In such situations, if an employee’s use for business purposes has been limited — as is often the case — it may be more proportional not to collect the device at all; or, at most, it may be more proportional to assist the employee with running a limited number of searches and “screenshotting” relevant messages, rather than capturing a forensic image of the entire device. Although this approach would not capture potentially relevant metadata, the relative importance of that metadata must be weighed against the potential privacy harm resulting from a full forensic collection.78

Personal messaging apps also present particular challenges when used for business purposes. Increasingly, these tools include a number of privacy-oriented features such as encrypted and self-destructing messages. While these important features help to protect user privacy, they can result in communications being beyond an organization’s reach if employees use these apps for work. Organizations may, therefore, wish to consider adopting a policy requiring employees to use a dedicated enterprise application with a limited retention period for business messaging. Although these “ephemeral” messaging applications have been scrutinized by some in the wake of the Waymo, LLC v. Uber Technologies, Inc. matter, not every use of such technology should arouse suspicion.79 As stated in The Sedona Conference Commentary on Legal Holds, Second Edition: The Trigger & The Process: “Transient or ephemeral data not kept in the ordinary course of business (and that the organization may have no means of preserving) may not need to be preserved.”80 Moreover, certain enterprise editions of these tools allow parties to set a definite retention period (e.g., none, 3 days, 6 days, 15 days, 20 days), facilitate search and collection, and encourage separation of business and personal communications.

Review

At the review stage, the privacy implications are second perhaps only to those of the production stage. In large reviews, dozens or even hundreds of lawyers, including contract lawyers retained solely for the purpose of review, will read the collected materials and classify them for relevance and privilege. This disclosure is itself burdensome. Sharing sensitive information — especially regarding intimate personal, medical, religious, or financial matters — to a large group of people is a substantial burden, even if that information goes no further.

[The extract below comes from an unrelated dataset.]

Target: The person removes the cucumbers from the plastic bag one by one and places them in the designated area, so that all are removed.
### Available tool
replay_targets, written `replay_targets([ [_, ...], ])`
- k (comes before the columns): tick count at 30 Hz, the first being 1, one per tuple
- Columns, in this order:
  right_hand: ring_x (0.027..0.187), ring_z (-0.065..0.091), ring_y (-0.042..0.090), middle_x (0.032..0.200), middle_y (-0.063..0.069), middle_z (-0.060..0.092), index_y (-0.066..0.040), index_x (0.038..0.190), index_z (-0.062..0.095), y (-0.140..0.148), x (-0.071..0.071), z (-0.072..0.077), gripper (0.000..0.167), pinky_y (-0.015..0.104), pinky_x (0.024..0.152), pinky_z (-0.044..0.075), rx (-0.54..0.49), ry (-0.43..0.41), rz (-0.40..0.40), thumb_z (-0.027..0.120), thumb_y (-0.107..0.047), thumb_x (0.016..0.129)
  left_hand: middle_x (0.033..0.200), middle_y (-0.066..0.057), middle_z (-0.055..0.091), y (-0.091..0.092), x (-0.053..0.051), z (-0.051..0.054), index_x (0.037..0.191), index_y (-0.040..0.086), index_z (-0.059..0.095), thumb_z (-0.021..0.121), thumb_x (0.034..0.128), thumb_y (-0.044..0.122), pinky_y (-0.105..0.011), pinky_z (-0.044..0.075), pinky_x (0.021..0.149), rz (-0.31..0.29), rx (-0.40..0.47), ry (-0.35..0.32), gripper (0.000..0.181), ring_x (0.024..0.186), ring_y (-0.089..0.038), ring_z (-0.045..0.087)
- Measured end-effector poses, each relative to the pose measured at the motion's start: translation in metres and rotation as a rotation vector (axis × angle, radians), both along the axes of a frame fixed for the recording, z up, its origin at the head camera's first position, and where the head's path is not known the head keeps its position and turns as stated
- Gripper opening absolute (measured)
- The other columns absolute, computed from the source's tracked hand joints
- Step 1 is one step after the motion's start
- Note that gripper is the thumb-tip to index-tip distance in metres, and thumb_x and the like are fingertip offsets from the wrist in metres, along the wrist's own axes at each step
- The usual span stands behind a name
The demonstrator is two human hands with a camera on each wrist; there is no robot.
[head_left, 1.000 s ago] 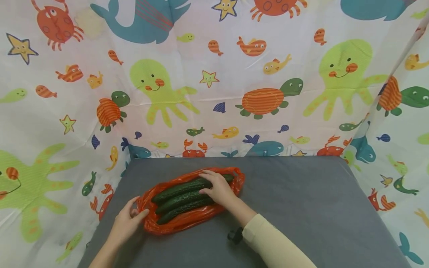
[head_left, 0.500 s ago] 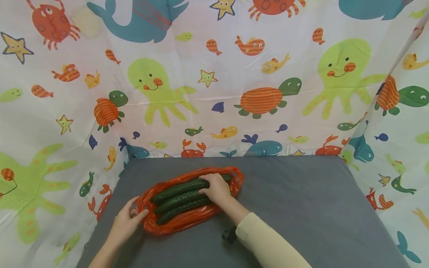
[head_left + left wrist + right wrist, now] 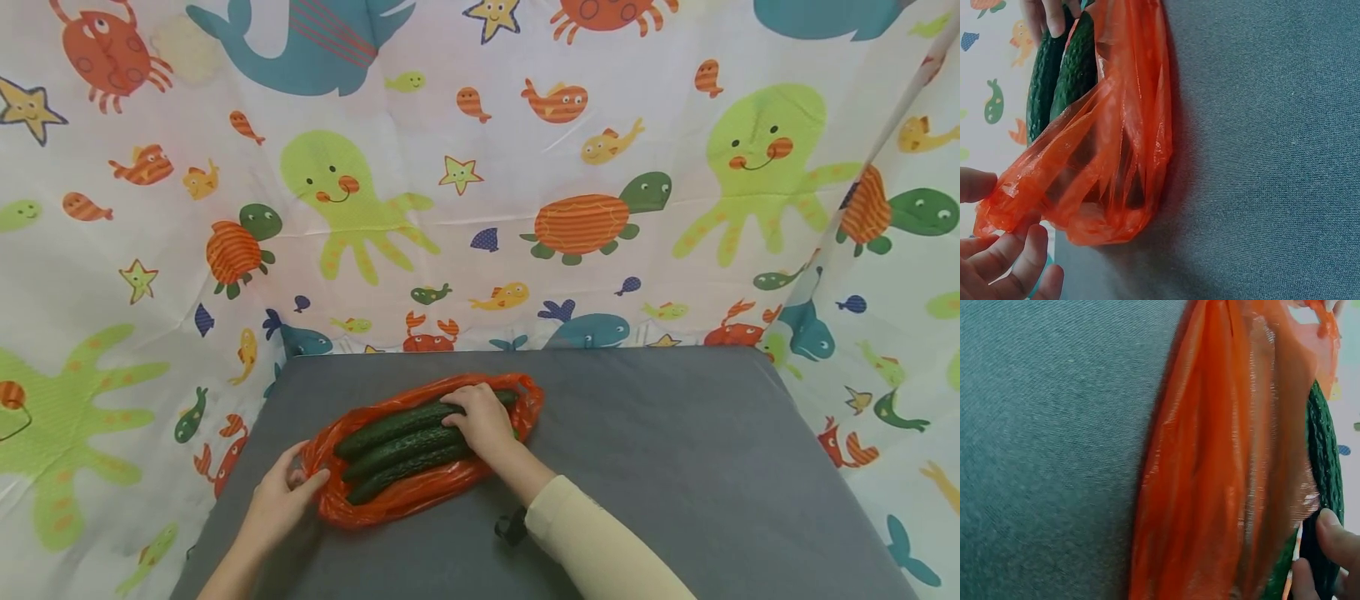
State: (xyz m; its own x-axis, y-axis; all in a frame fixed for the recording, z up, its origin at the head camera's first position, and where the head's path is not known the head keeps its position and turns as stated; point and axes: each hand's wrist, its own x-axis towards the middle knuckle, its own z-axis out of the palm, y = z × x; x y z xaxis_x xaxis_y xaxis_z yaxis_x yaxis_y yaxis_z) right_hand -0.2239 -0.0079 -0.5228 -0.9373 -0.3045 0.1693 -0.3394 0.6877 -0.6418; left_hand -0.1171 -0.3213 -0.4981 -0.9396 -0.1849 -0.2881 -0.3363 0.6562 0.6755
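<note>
Three dark green, bumpy cucumbers lie side by side in an orange plastic bag, its mouth spread around them. The left hand pinches the bag's gathered left end; in the left wrist view, thumb and fingers hold the crumpled plastic. The right hand lies over the right part of the cucumbers. Its thumb and fingers grip a cucumber, and the right wrist view shows the thumb against the dark skin. The hand hides part of the cucumbers' right ends.
A grey cloth-covered table carries the bag left of its middle. A white curtain with printed sea animals stands behind and at both sides. A small black device sits at the right wrist, by a pale yellow sleeve.
The right hand has settled over the cucumbers with its fingers drawn in, and its forearm has shifted slightly left. The left hand keeps its hold on the bag. The head view has shifted slightly.
</note>
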Motion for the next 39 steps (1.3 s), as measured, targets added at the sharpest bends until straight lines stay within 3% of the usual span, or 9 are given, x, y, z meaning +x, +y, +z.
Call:
replay_targets([
  [10, 0.109, 0.059, 0.022, 0.123, 0.000, 0.073, -0.016, 0.121, 0.075, 0.005, 0.000, 0.012, 0.034, 0.038, 0.091, 0.052, -0.044, 0.047, 0.067, 0.077, -0.020, 0.088, 0.080, -0.003, 0.055, -0.001, -0.003, -0.001, 0.155, 0.008, 0.031, 0.064, 0.0959, 0.053, -0.034, 0.039, 0.061, -0.004, -0.008, 0.009, 0.082, 0.071, -0.017, 0.049],
  [21, 0.113, 0.059, 0.021, 0.124, 0.000, 0.072, -0.020, 0.122, 0.075, 0.010, 0.002, 0.026, 0.035, 0.037, 0.092, 0.053, -0.064, 0.079, 0.076, 0.077, -0.020, 0.087, 0.075, -0.001, 0.047, -0.004, -0.002, -0.004, 0.155, 0.009, 0.032, 0.064, 0.0956, 0.054, -0.033, 0.038, 0.059, 0.001, -0.008, 0.009, 0.081, 0.066, -0.016, 0.045],
  [31, 0.116, 0.059, 0.026, 0.123, 0.004, 0.072, -0.016, 0.121, 0.076, 0.025, 0.003, 0.043, 0.034, 0.040, 0.093, 0.054, -0.122, 0.140, 0.082, 0.077, -0.018, 0.087, 0.077, -0.003, 0.046, -0.003, -0.001, -0.003, 0.155, 0.008, 0.031, 0.064, 0.0963, 0.053, -0.035, 0.038, 0.062, -0.010, -0.013, 0.005, 0.081, 0.069, -0.017, 0.045],
  [35, 0.117, 0.060, 0.026, 0.121, 0.004, 0.073, -0.015, 0.120, 0.076, 0.034, 0.001, 0.046, 0.033, 0.041, 0.094, 0.054, -0.144, 0.146, 0.063, 0.077, -0.017, 0.087, 0.098, -0.018, 0.063, -0.003, -0.002, -0.004, 0.156, 0.007, 0.031, 0.063, 0.0957, 0.056, -0.037, 0.047, 0.068, -0.016, -0.029, 0.005, 0.083, 0.088, -0.028, 0.060],
  [37, 0.117, 0.060, 0.026, 0.121, 0.005, 0.073, -0.015, 0.119, 0.076, 0.038, -0.001, 0.047, 0.033, 0.041, 0.094, 0.053, -0.156, 0.145, 0.058, 0.078, -0.017, 0.086, 0.116, -0.025, 0.065, -0.004, -0.002, -0.005, 0.156, 0.006, 0.031, 0.062, 0.0953, 0.057, -0.040, 0.051, 0.073, -0.022, -0.040, 0.008, 0.085, 0.102, -0.035, 0.063],
  [39, 0.117, 0.060, 0.026, 0.121, 0.005, 0.073, -0.015, 0.119, 0.076, 0.043, -0.002, 0.047, 0.033, 0.042, 0.095, 0.053, -0.166, 0.147, 0.051, 0.078, -0.016, 0.086, 0.117, -0.026, 0.064, -0.005, -0.003, -0.006, 0.156, 0.007, 0.031, 0.062, 0.0949, 0.058, -0.040, 0.051, 0.073, -0.018, -0.040, 0.003, 0.085, 0.103, -0.035, 0.062],
])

The use of Technology Assisted Review (TAR) can greatly mitigate the potential privacy burdens at the review stage. In the majority of matters, the most personal and embarrassing documents are often among the least likely to be relevant. Culling the document population based on likely relevance (as determined by a well-trained TAR model) will significantly reduce the need for any human to lay eyes on irrelevant documents containing private information. In addition, a number of search, analytics, and machine-learning approaches can help identify documents that are likely to implicate privacy concerns.

Production

In any large review, however, some not-insignificant number of private information will nevertheless be subject to eyes-on review and potentially production. For those documents that are irrelevant, the reviewers’ task is typically to make sure that they are not inadvertently produced.81 A determination that a document is relevant, however, does not mean the document necessarily must be produced. The Rules provide parties and courts with great flexibility to ensure that privacy concerns are respected.

One way privacy can be protected is through the use of Rule 26(c) protective orders.82 Often, parties agree to enter blanket protective orders that govern how confidential documents may be used by the receiving party. However, even a carefully drafted protective order is sometimes insufficient. For one thing, there is no guarantee that it will be granted. Legal process in the U.S. tilts strongly toward public disclosure, and courts have on occasion rejected agreed-upon disclosure limitations because they gave “each party carte blanche to decide what portions of the record shall be kept secret.”83

This issue aside, once a document is provided to another party, the producing party’s control over that information is dramatically limited and the risk of disclosure heightened. “[P]rotective orders are effective only when the signatories comply with their parameters, and even then information can be misplaced or disclosed inadvertently.”84 This danger is particularly acute when the information produced has value outside of the litigation. Data breaches and leaks can irrevocably expose sensitive information to the public. This danger was realized in dramatic fashion in the Zyprexa litigation, in which three individuals — a plaintiffs’ expert, a lawyer not directly involved in the litigation, and a New York Times reporter — subpoenaed millions of documents that were sealed under a protective order under false pretenses and then disclosed many of those documents to the public.85 Further, even if information is not disclosed improperly, disclosing private information to a litigation opponent can itself pose a substantial burden on privacy interests.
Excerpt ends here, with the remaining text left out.